28 February ,2011
Eventful day, really.
For the first half of the day, I was feeling rather good. My HR manager had decided that I should present the film trailer at the monthly category-wide business update meeting. Initially I was apprehensive (almost embarassed actually) to talk about my film at that venue where everyone else would be talking business! But then I thought what the heck, let's see how it goes! It's free publicity after all!

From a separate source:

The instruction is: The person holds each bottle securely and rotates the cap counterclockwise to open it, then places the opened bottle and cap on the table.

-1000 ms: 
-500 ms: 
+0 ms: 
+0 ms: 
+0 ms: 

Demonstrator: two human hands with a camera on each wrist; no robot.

So I did take the trailer there. My slot in the whole agenda came right at the end. I gave a quick background to the whole film experience and then played the trailer. It was my first moment of truth with a whole bunch of people (about 80 of them I think) sitting and watching and reacting to a part of Mausams. I must say they took to the trailer rather nicely. At the end of the presentation, I wanted to remind everyone that there would be tickets coming up soon but I realized that it took quite a long time for the applause to die down and for me to get a chance to say something. I am not sure whether the same thing would happen for the film, but as for now this made me really very happy.
Then came the panic part of the day. We had submitted for the film's censor certificate and are still waiting for the final rating. Initially the understanding was that we could proceed with ticketing etc., but the rating should be available before screening and we should be well in time for that. However, yesterday the bomb was dropped that even ticketing will not be possible without the rating being published!
That was a total disastrous situation. If we wait for the rating before ticketing starts, it means ticketing will be delayed which in turn means the publicity can't start on time which in turn means, in a nutshell, I won't be able to sell many tickets. Needless to say, I was upset. The only solution seemed to be pushing back the screenings. But that was easier said than done because so many cast and crew had friends and family flying down for the premiere and to change everyone's plans so last minute wouldn't be easy.
The panic lasted for about 5 minutes. Strangely enough I calmed down. The frustration evaporated and my brain started functioning in a chilled manner. Another option soon presented itself in my mind. I considered the idea of a closed door premiere - which means the close friends and family get a private screening which wouldn't need any censorship ratings and then we push back the rest of the screenings to the public post the ratings are out. That was a good solution really, because then all the special guests from abroad still get to watch the film on a big screen without having to change any of their plans and we get around the rating issue too.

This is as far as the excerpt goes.